Would you copy the listing below exactly, keeping the pictures out?

*Data shown*.
╭──
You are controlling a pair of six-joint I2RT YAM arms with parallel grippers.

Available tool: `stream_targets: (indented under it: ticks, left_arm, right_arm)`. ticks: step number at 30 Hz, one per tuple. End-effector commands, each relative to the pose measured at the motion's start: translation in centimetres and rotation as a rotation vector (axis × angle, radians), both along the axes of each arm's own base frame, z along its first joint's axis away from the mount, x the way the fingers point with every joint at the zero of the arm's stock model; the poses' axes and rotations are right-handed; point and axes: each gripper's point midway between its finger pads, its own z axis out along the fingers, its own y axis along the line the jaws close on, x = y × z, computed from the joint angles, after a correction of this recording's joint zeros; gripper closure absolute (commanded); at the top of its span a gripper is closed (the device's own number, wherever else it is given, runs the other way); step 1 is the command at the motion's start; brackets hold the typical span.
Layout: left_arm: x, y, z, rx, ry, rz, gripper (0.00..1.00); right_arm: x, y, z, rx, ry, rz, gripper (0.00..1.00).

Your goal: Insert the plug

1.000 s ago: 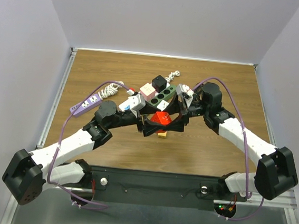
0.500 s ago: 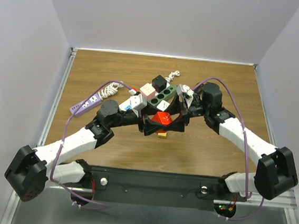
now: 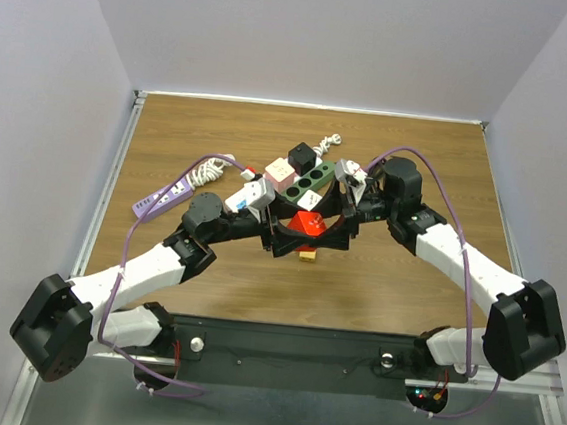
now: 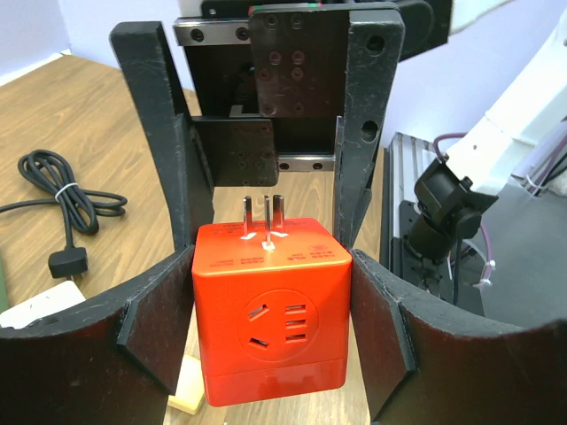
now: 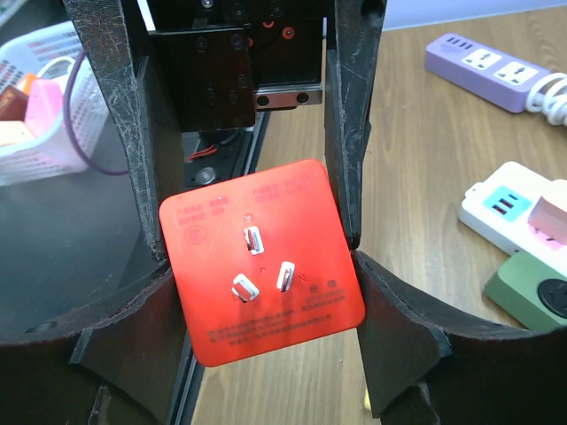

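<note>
The plug is a red cube with three metal prongs on one face, held above the table between both arms. My right gripper is shut on its sides, prongs facing the right wrist camera. My left gripper is shut on it from the opposite side, both pads against the cube; its socket face looks at the left wrist camera. In the top view the two grippers, left and right, meet around the cube. A purple power strip lies at the left, also in the right wrist view.
A white power strip and a green one lie just behind the grippers, with pink and black cubes. A small yellow block sits under the plug. A black cable coil lies on the table. A white basket stands beyond the edge.
My left gripper's jaws have narrowed onto the red cube and the left arm has shifted slightly. The right arm and the cube have stayed where they were.
</note>
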Motion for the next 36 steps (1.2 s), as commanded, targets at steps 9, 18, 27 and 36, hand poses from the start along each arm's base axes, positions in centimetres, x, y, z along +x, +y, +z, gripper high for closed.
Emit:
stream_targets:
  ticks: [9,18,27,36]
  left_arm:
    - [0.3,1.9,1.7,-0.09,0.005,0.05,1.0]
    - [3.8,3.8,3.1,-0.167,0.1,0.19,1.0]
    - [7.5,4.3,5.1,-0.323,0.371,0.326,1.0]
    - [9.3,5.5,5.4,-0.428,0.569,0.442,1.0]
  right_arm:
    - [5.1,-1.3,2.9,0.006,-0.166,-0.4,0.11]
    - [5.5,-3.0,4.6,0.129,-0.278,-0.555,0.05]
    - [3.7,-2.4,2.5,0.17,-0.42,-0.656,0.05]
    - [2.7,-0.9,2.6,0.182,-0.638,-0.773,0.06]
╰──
*Result of the exercise*.
You are controlling a pair of six-joint I2RT YAM arms with parallel grippers.

Available tool: `stream_targets: (indented under it: ticks, left_arm, right_arm)`. ticks: step number at 30 Hz, one per tuple. End-effector commands, each relative to the pose measured at the motion's start: translation in centimetres and rotation as a rotation vector (axis × angle, radians), both along the axes of each arm's own base frame, z along its first joint's axis away from the mount, x the way the fingers point with every joint at the zero of the arm's stock model; the poses' axes and rotations are right-handed; point and axes: each gripper's point midway between its finger pads, its own z axis out along the fingers, its own y axis along the line the jaws close on, x = y × z, computed from the joint angles, after a correction of this recording's joint zeros; gripper closure absolute (commanded); at the top of its span a gripper is closed (the device's own number, wherever else it is given, runs the other way); step 1 is the command at the motion's start; brackets hold the typical span.
Layout: left_arm: x, y, z, rx, ry, rz, gripper (0.00..1.00); right_arm: x, y, z, rx, ry, rz, gripper (0.00..1.00).

Your goal: Insert the plug

1.000 s ago: 
0.500 s ago: 
now: 
now: 
now: 

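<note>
The plug is a red cube with three metal prongs on one face, held above the table between both arms. My right gripper is shut on its sides, prongs facing the right wrist camera. My left gripper is shut on it from the opposite side, both pads against the cube; its socket face looks at the left wrist camera. In the top view the two grippers, left and right, meet around the cube. A purple power strip lies at the left, also in the right wrist view.
A white power strip and a green one lie just behind the grippers, with pink and black cubes. A small yellow block sits under the plug. A black cable coil lies on the table. A white basket stands beyond the edge.
My left gripper's jaws have narrowed onto the red cube and the left arm has shifted slightly. The right arm and the cube have stayed where they were.
</note>
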Motion for the next 36 steps (1.2 s), as commanded, targets at steps 9, 18, 27 and 36, hand poses from the start along each arm's base axes, positions in centimetres, x, y, z along +x, +y, +z, gripper high for closed.
Emit:
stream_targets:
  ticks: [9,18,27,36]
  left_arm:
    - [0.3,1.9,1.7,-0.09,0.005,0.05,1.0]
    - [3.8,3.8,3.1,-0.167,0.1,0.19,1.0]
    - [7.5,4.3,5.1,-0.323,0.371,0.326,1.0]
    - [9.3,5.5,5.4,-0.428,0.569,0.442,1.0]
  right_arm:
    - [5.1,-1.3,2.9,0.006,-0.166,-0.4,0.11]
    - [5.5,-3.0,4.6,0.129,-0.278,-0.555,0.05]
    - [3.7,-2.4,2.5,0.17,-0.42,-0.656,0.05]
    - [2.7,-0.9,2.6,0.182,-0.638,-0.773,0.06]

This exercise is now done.